● **Activity**:
Please filter the data down to the lines that include the word "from" and copy them.

● **Dataset extract**:
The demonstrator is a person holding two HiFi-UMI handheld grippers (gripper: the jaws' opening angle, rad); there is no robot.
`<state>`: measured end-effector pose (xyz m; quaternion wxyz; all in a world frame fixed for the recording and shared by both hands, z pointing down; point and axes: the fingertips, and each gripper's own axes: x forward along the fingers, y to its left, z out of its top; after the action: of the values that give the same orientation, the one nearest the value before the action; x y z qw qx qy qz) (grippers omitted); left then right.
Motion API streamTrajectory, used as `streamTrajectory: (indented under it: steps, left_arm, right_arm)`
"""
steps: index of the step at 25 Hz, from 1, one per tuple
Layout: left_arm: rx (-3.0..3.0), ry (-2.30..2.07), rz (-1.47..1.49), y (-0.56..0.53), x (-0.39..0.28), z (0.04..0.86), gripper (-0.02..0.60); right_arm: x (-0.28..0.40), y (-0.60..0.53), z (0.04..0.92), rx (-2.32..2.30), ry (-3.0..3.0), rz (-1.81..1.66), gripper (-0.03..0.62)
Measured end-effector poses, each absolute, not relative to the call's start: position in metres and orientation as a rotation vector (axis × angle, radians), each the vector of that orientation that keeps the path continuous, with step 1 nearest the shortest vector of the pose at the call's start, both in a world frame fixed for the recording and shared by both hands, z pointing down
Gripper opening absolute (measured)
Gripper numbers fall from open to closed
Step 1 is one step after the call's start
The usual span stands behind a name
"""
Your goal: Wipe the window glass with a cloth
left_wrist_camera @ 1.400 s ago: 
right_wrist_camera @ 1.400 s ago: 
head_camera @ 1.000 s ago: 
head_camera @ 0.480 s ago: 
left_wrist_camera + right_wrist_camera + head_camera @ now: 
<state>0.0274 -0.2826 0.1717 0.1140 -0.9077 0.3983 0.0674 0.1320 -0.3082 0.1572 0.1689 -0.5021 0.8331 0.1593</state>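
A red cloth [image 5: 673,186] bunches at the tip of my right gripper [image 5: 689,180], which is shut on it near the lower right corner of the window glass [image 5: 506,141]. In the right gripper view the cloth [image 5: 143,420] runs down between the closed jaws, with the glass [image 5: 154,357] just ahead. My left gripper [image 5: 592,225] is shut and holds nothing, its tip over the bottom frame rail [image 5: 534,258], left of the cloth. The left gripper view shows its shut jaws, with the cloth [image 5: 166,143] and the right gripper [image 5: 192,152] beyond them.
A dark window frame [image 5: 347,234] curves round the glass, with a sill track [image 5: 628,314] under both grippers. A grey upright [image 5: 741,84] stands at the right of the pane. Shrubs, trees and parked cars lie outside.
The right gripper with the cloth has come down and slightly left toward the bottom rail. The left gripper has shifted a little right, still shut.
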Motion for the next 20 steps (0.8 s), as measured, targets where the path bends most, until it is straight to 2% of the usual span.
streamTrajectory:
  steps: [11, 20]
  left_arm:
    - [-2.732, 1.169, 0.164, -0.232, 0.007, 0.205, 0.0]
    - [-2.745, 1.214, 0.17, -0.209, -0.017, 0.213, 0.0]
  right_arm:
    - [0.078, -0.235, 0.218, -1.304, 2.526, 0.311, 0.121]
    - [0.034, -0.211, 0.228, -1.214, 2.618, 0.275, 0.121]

● **Solution for this task**:
steps: index of the step at 25 Hz, from 1, one per tuple
Gripper numbers fall from open to closed

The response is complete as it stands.